駐車場業界について

パーキングスペースを貸して収益を上げる駐車場業

駐車場業は、クルマを駐車するスペースを有料で貸して収益を上げる業態です。
法律的には、国内におけるモータリゼーションの黎明期に当たる昭和32年に駐車場法が制定されたことにより根拠を持ちました。
その後、自動車が広く普及するに伴い、市街地をメインに駐車場不足が常態化し、所有地があれば投資額やリスクも少なく投資額を回収可能であるという理由も手伝い、駐車場業界は一事業として存在しています。

業界の分類方法

駐車場業界は運営主体で分類すると、パーク24(タイムズ)等の大手企業以外に、中小事業者や土地を所有する個人事業主が運営主体となっています。
また、パーキングを運営する形態により分類すると、月極め形態(1カ月単位料金で賃貸契約を結ぶ方式)と時間貸パーキング形態(利用した時間に応じて料金が発生する方式)に分けられます。

さらに、この2つの方式を併用する駐車場もあります。
これらの分類以外にも構造面による分類というモノがあり、市街地によくみられる24時間コイン式時間貸や、遊休地活用に便利な簡易プレハブ構造の立体駐車場があるのです。

多様化する駐車場サービス

基本的にスペースを貸し出す駐車場業界ですが、大手を中心に洗車サービスなど付加価値を付ける駐車場サービスが多様化する傾向にあります。
その他にも、開業前の空きパーキングを利用して無料で駐車方法レッスンも行っています。
こちらは顧客サービスであると同時に、運転が苦手な人の動きを観察して、停めやすいパーキングの設計の参考にするという思惑もあるようです。

空いたスペースを有効に使う駐車場シェアサービス

近年ネットやスマホの普及でクルマ本体や自転車等さまざまなモノにシェアの概念が生まれてきました。
従来中小を中心とするベンチャー企業がメインに取り組んでいましたが、業界大手も次々と参入しています。
駐車場シェアは基本的には、土地所有者や住宅やビルの空きスペースの時間や場所、料金などのデータをあらかじめ登録します。

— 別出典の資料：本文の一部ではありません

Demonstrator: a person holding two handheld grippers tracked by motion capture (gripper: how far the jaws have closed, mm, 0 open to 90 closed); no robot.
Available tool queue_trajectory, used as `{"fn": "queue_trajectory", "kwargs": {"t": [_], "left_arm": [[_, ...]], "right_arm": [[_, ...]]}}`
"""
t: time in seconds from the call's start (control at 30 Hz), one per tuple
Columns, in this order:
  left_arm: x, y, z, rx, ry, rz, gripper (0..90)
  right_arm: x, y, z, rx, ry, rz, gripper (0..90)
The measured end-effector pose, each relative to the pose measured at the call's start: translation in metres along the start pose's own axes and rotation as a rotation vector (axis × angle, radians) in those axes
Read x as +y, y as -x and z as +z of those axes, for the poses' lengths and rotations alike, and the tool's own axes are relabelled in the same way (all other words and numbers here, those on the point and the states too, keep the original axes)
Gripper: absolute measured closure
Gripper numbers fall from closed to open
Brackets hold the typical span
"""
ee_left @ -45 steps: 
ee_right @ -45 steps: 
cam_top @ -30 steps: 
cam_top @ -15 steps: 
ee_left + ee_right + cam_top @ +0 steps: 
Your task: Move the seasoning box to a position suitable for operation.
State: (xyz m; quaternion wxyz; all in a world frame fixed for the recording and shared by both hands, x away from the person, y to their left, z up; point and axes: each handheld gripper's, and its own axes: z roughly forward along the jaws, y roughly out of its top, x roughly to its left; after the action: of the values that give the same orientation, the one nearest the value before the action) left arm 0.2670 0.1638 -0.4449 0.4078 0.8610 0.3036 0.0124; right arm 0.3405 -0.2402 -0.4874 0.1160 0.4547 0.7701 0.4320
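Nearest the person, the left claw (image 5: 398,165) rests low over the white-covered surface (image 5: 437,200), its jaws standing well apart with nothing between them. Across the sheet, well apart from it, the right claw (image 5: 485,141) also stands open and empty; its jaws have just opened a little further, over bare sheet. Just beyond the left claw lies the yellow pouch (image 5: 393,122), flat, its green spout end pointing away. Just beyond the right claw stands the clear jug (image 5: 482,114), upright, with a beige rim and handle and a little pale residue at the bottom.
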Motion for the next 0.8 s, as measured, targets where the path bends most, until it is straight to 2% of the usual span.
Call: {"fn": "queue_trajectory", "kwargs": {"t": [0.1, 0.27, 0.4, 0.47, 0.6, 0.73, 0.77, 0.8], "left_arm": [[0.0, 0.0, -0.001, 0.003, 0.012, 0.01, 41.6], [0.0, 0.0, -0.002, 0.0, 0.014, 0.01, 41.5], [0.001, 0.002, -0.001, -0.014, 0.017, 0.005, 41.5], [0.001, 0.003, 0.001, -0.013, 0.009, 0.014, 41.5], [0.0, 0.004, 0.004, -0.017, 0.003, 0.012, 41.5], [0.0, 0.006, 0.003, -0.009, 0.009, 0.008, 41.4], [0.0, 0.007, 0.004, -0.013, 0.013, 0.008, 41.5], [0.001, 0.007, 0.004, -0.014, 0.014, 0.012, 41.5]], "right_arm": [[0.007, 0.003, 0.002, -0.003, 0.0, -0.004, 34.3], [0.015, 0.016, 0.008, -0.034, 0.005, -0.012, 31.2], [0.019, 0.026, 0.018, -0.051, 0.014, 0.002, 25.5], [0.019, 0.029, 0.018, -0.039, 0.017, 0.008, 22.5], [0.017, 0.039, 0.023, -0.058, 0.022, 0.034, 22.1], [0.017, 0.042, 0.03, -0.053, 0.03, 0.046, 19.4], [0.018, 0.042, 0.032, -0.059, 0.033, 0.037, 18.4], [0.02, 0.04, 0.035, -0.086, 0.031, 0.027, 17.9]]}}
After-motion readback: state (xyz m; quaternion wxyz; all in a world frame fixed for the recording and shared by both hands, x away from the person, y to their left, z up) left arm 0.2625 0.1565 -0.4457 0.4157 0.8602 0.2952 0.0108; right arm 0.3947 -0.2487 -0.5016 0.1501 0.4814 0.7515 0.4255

利用者はアプリを利用して望みのスペースを事前にスムーズに確保できるというシステムです。
パーキングのシェアは、混雑せずにパーキングを確保できる利用者と空きを減らしたい事業者との双方にメリットをもたらすもので、エコノミーなシステムとして広がることが予想されます。

業界の課題と今後の将来性

コインパーキング事業は、投資額の回収期間が短くて済むため、土地の活用方法などが決定するまでの暫定利用にも使われ、最近急激に増加しています。
エリアによっては既に過剰供給となっているため、高い稼働率は見込めない状況となっており、今後とも順調に成長するか否かは予断を許しません。

パーキング業界は、個人事業者から大企業までさまざまな経営形態があり、業界として画一化されたIT技術の活用は確立されていません。
ただ、大手企業がいくつものコインパーキングを運営する場合に、稼働率アップのためネットで利用者にリアルタイムの空き情報を提供しているケースはあります。
今後もこうしたデータ提供のシステムが共有化され、利用者にとって利便性の高いパーキングとなることが求められます。